▸ **What is expected**:
Below are entries; repeat exactly, and nothing else, the lines from the one holding "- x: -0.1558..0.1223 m" through the one holding "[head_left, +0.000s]", inclusive. Leave the pictures out.

########

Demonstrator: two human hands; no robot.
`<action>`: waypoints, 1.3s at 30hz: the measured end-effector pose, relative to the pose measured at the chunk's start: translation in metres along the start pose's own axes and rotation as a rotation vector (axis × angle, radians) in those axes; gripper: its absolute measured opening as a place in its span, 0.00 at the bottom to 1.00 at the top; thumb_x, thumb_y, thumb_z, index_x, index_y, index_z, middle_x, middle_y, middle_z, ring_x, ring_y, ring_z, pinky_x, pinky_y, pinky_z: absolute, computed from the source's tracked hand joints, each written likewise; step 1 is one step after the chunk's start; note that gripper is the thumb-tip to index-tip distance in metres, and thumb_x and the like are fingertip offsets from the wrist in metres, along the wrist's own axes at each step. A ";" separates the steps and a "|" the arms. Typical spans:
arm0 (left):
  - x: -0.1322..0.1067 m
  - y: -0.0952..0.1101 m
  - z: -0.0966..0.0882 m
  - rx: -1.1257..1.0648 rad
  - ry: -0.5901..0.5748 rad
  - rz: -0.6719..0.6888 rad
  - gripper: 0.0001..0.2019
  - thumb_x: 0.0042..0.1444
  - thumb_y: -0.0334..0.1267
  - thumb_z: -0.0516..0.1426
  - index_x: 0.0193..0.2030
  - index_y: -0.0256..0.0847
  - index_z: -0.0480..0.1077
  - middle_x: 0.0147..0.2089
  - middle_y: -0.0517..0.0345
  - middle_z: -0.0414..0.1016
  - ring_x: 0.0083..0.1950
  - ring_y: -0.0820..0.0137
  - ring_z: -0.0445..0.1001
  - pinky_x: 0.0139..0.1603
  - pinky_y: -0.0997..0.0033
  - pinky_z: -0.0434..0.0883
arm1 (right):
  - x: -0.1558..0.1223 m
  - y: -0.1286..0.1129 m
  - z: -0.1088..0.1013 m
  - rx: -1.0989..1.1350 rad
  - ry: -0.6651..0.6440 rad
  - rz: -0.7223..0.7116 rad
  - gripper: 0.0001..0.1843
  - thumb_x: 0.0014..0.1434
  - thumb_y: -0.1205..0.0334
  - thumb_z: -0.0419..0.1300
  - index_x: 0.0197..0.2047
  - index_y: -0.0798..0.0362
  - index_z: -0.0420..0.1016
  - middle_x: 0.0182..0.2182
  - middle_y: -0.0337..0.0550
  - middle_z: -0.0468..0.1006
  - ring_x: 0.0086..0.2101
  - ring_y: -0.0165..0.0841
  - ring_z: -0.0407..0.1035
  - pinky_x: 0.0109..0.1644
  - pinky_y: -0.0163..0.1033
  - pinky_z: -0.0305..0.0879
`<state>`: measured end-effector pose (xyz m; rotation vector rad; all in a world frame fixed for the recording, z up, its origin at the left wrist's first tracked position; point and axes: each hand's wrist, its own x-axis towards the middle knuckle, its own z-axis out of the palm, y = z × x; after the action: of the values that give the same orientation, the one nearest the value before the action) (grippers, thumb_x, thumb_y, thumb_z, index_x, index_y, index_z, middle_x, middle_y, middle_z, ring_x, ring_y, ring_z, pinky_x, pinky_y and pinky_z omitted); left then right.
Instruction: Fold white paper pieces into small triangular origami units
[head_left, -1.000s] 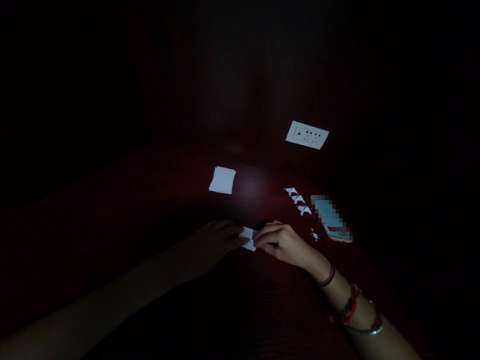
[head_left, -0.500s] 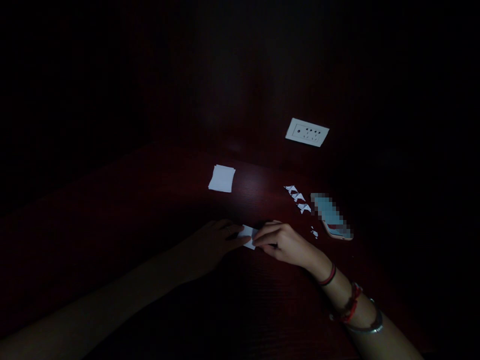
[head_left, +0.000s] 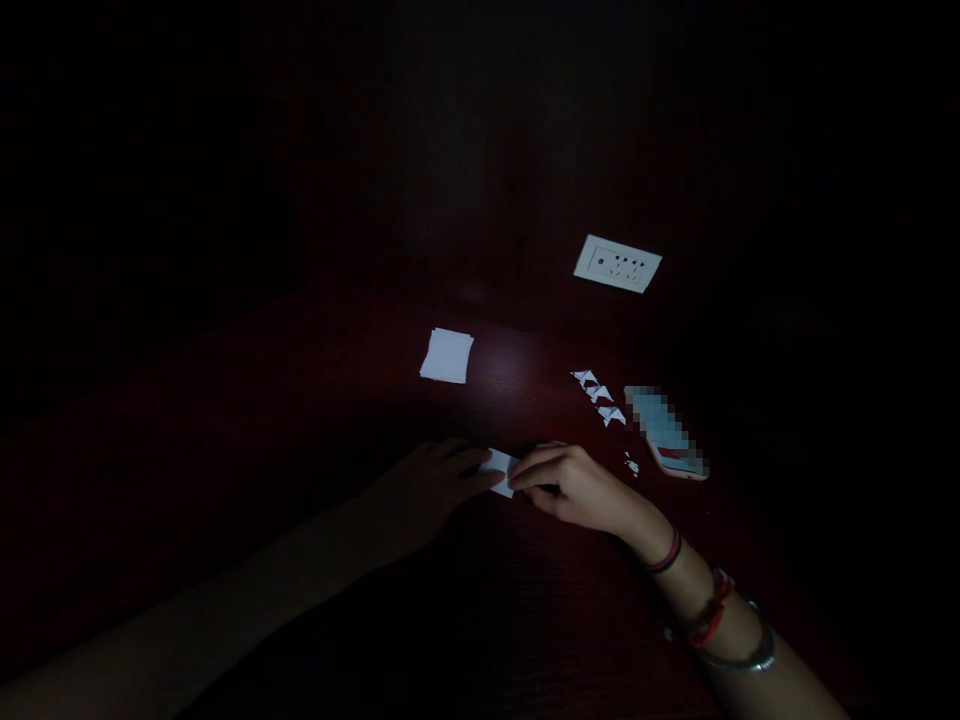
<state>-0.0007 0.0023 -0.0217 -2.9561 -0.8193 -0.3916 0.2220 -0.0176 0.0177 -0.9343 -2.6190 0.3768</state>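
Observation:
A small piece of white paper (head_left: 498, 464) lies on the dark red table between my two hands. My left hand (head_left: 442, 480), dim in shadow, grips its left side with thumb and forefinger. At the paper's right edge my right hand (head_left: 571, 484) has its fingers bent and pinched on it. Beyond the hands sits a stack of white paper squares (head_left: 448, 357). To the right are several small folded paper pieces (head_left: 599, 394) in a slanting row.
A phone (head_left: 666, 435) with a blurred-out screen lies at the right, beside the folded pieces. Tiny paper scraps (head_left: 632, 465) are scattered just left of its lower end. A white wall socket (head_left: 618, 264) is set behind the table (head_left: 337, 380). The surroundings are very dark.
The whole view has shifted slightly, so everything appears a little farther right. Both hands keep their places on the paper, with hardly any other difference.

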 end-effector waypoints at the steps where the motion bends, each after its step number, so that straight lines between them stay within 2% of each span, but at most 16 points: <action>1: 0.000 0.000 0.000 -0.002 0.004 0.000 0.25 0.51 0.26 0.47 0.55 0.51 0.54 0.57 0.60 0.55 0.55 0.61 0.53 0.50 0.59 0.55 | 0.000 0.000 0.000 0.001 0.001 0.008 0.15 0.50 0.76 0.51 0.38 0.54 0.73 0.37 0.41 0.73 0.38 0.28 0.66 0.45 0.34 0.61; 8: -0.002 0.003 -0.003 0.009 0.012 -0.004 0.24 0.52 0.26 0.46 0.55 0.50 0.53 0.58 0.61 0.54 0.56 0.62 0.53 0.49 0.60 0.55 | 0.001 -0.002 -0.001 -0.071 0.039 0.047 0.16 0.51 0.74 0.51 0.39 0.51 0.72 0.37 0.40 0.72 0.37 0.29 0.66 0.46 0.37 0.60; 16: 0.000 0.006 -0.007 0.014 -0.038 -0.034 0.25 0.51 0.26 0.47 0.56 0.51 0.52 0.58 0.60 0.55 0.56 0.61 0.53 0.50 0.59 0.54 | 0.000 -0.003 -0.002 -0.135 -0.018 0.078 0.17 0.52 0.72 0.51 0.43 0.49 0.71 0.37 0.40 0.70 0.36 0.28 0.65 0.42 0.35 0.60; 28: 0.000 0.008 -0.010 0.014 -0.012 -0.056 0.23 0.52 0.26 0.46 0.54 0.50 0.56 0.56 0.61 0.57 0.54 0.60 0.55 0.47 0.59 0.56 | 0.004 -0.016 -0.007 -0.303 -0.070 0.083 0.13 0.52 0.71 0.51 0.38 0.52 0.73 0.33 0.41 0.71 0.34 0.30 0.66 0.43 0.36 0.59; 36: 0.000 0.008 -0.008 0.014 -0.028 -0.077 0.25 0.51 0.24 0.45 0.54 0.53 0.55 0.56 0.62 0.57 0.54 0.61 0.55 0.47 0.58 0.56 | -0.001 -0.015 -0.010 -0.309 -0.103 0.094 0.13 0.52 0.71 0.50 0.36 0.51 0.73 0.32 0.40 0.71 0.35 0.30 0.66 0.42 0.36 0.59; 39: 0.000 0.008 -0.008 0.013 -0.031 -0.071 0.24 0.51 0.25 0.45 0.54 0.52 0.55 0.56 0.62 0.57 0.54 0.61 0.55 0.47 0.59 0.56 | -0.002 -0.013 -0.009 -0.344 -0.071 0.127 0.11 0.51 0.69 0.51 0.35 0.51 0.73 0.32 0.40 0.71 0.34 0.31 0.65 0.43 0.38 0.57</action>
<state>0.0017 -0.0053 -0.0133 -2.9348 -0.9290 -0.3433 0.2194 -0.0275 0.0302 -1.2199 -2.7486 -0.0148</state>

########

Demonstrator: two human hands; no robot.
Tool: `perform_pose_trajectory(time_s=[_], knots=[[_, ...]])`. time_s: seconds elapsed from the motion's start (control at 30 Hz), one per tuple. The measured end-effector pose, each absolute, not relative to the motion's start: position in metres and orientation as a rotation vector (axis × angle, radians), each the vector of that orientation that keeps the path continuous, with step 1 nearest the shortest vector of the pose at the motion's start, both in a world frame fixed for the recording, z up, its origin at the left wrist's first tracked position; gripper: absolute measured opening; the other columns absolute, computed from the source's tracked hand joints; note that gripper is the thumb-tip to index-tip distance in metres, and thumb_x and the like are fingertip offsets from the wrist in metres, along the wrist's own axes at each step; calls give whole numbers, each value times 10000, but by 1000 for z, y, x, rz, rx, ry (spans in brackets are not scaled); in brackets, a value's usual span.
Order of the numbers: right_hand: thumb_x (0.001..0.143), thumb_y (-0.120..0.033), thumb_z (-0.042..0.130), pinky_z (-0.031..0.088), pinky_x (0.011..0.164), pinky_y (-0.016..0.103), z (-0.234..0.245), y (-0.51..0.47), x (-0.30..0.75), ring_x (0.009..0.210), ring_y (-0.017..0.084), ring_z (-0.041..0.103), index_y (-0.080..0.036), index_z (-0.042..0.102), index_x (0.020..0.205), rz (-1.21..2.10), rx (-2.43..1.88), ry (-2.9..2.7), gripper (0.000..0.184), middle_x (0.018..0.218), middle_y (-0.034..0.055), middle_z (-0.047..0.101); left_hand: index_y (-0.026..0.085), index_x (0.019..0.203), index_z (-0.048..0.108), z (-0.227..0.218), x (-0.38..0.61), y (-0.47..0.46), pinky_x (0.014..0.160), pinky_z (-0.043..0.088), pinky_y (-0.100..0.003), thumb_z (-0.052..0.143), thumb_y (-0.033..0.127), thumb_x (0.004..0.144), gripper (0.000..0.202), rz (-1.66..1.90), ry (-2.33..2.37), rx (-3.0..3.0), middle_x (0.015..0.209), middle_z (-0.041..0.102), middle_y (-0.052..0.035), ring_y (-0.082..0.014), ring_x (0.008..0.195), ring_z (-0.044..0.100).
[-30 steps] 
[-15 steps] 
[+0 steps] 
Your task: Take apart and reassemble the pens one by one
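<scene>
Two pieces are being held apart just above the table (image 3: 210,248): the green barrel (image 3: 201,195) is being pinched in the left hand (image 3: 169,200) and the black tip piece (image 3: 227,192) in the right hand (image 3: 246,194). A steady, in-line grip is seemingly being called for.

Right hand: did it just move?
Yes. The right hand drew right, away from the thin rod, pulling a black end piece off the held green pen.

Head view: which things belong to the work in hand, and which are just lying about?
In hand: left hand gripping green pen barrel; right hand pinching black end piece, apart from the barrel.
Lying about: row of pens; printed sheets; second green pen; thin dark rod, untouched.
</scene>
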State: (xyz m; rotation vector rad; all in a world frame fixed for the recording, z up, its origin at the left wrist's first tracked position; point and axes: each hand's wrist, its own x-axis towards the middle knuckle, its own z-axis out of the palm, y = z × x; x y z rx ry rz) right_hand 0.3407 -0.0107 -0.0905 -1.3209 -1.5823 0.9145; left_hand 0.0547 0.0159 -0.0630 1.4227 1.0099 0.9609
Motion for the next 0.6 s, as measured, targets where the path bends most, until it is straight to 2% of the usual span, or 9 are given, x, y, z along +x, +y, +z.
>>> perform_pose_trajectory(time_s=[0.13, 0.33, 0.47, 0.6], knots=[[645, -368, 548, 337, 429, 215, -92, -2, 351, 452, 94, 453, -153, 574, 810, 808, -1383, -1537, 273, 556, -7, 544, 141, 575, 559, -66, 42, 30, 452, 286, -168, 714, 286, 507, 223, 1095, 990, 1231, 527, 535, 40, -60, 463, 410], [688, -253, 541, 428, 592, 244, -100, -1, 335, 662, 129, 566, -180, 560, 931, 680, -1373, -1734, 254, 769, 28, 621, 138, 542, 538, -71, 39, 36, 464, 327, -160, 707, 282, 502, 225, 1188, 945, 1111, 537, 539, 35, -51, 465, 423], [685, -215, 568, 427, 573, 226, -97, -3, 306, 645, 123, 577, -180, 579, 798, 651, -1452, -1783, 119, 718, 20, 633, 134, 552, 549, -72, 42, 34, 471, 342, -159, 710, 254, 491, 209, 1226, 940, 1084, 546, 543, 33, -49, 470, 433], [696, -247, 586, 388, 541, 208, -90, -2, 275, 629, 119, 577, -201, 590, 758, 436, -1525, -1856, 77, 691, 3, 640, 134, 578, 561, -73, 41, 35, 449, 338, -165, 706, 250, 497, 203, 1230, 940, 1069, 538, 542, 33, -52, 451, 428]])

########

▸ **Answer space**:
  - x: -0.1558..0.1223 m
  - y: -0.1286..0.1129 m
  - z: -0.1088..0.1013 m
  - rx: -1.0989..1.1350 rad
  - ry: -0.6651..0.6440 rad
  - rz: -0.7223..0.7116 rad
  - gripper: 0.0001..0.1843
  - thumb_x: 0.0014..0.1434
  - thumb_y: -0.1205..0.0334
  - thumb_z: -0.0419..0.1300
  - index_x: 0.0197..0.2047
  - index_y: -0.0798..0.0362
  - index_z: -0.0420..0.1016
  - middle_x: 0.0182..0.2182
  - middle_y: -0.0337..0.0550
  - middle_z: -0.0468..0.1006
  - ring_x: 0.0086..0.2101
  - ring_y: -0.0165..0.0841
  - ring_z: -0.0407..0.1035
  - pinky_x: 0.0109..0.1644
  - pinky_y: -0.0163..0.1033
  - pinky_z: -0.0305..0.0879
`<state>`: measured end-effector pose (xyz m; rotation vector rad; all in a world frame fixed for the recording, z up, its origin at the left wrist's first tracked position; point and axes: each hand's wrist, its own x-axis towards the middle knuckle, its own z-axis out of the palm, y = z × x; after the action: of the values that give the same orientation, the one nearest the value before the action) (grippers, thumb_x, thumb_y, thumb_z, index_x, index_y, index_z, middle_x, middle_y, middle_z, ring_x, ring_y, ring_z, pinky_x, pinky_y and pinky_z omitted); left then right.
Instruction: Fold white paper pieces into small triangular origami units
[head_left, -1.000s] 
[head_left, -0.500s] 
[head_left, +0.000s] 

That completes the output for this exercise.